%%

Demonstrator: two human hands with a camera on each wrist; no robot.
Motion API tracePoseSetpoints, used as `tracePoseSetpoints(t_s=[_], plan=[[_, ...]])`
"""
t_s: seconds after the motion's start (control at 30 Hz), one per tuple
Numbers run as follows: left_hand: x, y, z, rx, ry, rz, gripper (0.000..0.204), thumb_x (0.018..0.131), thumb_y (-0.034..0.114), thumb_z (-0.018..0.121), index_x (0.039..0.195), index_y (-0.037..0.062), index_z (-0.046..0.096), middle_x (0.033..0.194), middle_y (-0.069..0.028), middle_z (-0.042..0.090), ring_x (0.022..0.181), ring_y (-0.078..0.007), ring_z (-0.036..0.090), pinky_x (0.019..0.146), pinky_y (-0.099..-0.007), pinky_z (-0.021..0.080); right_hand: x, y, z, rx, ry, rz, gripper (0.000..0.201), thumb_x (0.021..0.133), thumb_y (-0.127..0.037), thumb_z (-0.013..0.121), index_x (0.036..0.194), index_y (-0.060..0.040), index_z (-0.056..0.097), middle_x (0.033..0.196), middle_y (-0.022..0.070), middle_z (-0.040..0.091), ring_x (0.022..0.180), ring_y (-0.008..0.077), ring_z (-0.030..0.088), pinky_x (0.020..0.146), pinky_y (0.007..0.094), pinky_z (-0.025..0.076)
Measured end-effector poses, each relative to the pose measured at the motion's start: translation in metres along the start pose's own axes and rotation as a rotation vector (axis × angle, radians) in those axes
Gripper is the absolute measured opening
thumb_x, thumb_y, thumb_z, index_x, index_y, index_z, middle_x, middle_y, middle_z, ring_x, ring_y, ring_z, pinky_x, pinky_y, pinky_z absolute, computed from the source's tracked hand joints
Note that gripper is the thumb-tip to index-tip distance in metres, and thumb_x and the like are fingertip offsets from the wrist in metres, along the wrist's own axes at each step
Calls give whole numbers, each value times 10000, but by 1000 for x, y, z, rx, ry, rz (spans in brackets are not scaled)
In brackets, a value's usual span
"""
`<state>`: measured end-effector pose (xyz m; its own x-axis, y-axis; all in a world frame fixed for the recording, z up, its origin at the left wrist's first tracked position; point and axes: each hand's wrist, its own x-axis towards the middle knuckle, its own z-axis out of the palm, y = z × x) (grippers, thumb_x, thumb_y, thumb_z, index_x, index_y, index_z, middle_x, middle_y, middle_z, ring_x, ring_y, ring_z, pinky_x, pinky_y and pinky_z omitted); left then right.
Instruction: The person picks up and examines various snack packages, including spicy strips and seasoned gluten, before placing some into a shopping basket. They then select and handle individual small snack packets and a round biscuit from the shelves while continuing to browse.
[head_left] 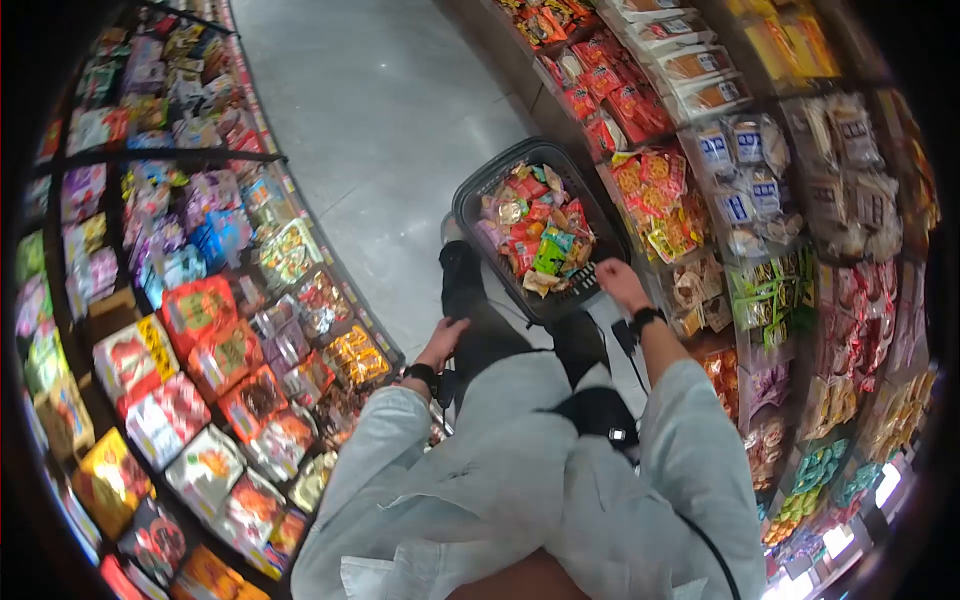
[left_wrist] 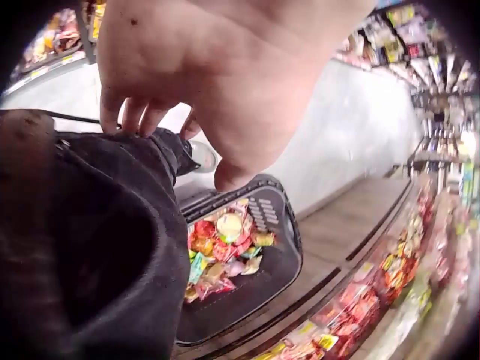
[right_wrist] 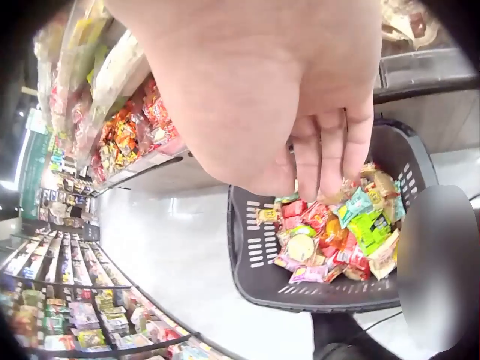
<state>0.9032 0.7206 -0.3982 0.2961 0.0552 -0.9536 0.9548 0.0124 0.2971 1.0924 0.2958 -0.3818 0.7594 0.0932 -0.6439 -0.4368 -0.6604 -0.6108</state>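
A dark plastic shopping basket [head_left: 470, 200] stands on the floor by the person's feet, with several small wrapped snacks [head_left: 530, 215] inside. A bright green packet [right_wrist: 369, 231] lies on top of the pile. The right hand [head_left: 622, 286] hangs over the basket's near right rim, holding nothing, its fingers [right_wrist: 330, 154] pointing loosely down in the right wrist view. At the person's dark trouser leg [left_wrist: 142, 195] is the left hand [head_left: 441, 343], with its fingertips at the cloth and nothing held. From the left wrist view, the basket [left_wrist: 262, 300] shows beyond the thumb.
Shelves of bagged snacks line both sides. On the left lie red snack bags [head_left: 200, 305] and orange packets [head_left: 358, 355]. Close to the basket on the right are red packets [head_left: 635, 105] and red-yellow bags [head_left: 655, 190]. A grey floor aisle [head_left: 370, 100] runs ahead between the shelves.
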Motion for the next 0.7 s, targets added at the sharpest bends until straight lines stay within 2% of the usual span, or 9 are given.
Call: tracePoseSetpoints(t_s=[0.07, 0.13, 0.17, 0.27, 0.3, 0.37, 0.43, 0.5, 0.7], plan=[[62, 13, -12, 342, -52, -38, 1178, 771, 593, 789, 1623, 86, 152, 1505, -278, 441, 1387, -392, 480, 1125, -466, 432, -2, 26, 5, -56, 60, 166, 256, 978, -278, 637, 978, -30, 696, 835, 52, 727, 756, 134, 683, 720, 304, 537], [87, 52, -22, 716, -56, -141, 1399, 688, 633, 837, 1642, 74, -21, 1523, -324, 402, 1405, -447, 455, 1146, -466, 419, 0, 25, 7, -137, -56, 356, 325, 972, -329, 630, 989, -12, 699, 878, 79, 753, 785, 171, 720, 747, 334, 555], [82, 77, -19, 762, 57, -200, 1481, 618, 632, 875, 1628, 63, -47, 1490, -347, 417, 1344, -481, 502, 1127, -489, 440, 10, 53, 19, -203, -53, 374, 335, 968, -340, 627, 989, -13, 695, 875, 89, 751, 794, 182, 724, 753, 339, 556], [97, 110, -21, 826, 224, -255, 1420, 617, 607, 889, 1621, 70, 40, 1457, -329, 449, 1304, -475, 535, 1090, -495, 473, 59, 79, 66, -355, -27, 343, 365, 965, -375, 610, 997, -19, 684, 860, 114, 735, 815, 224, 726, 766, 359, 551], [99, 114, -18, 832, 314, -215, 1221, 641, 540, 877, 1559, 63, 228, 1385, -299, 509, 1232, -455, 578, 1010, -509, 517, 73, 87, 80, -403, -25, 325, 375, 965, -387, 603, 1001, -22, 682, 855, 122, 729, 822, 240, 725, 769, 367, 548], [105, 112, -9, 921, 447, -32, 1050, 666, 479, 851, 1482, 57, 344, 1343, -285, 537, 1183, -452, 595, 958, -516, 532, 126, 97, 117, -279, -89, 250, 414, 979, -435, 573, 1011, -33, 664, 879, 162, 716, 904, 344, 705, 790, 441, 523], [120, 98, -2, 965, 635, 219, 696, 741, 366, 759, 1308, 35, 528, 1236, -257, 593, 1084, -443, 622, 890, -527, 540, 174, 65, 152, -213, -76, 308, 424, 977, -420, 602, 1132, -28, 644, 1004, 185, 730, 988, 324, 709, 868, 412, 531], [131, 93, -2, 973, 672, 250, 597, 786, 341, 715, 1273, 33, 559, 1207, -246, 606, 1071, -440, 629, 888, -523, 542, 224, 61, 192, -115, -38, 216, 516, 915, -396, 659, 1279, -34, 597, 1185, 244, 701, 1133, 400, 667, 971, 444, 519], [136, 80, -15, 999, 724, 356, 445, 848, 270, 626, 1221, 29, 614, 1201, -221, 627, 1061, -427, 628, 894, -516, 531, 331, 58, 282, 202, 152, 152, 623, 816, -405, 791, 1232, 13, 592, 1179, 209, 702, 1074, 340, 699, 943, 408, 539]])
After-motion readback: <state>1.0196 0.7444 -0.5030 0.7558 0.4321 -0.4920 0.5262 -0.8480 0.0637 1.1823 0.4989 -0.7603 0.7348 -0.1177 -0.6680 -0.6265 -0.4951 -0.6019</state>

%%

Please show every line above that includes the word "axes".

Measured end-effector poses, each relative to the pose measured at the motion's start: translation in metres along the start pose's own axes and rotation as a rotation vector (axis × angle, radians) in those axes
Note that gripper is the thumb-tip to index-tip distance in metres, and thumb_x and the like are fingertip offsets from the wrist in metres, along the wrist's own axes at each step
`<state>`: measured end-effector pose (xyz m; its own x-axis, y-axis; all in a world frame fixed for the recording, z up, its origin at the left wrist's first tracked position; point and axes: each hand's wrist, its own x-axis towards the middle knuckle, its own z-axis out of the palm, y = z × x) (grippers, thumb_x, thumb_y, thumb_z, index_x, index_y, index_z, middle_x, middle_y, middle_z, ring_x, ring_y, ring_z, pinky_x, pinky_y and pinky_z omitted); left then right.

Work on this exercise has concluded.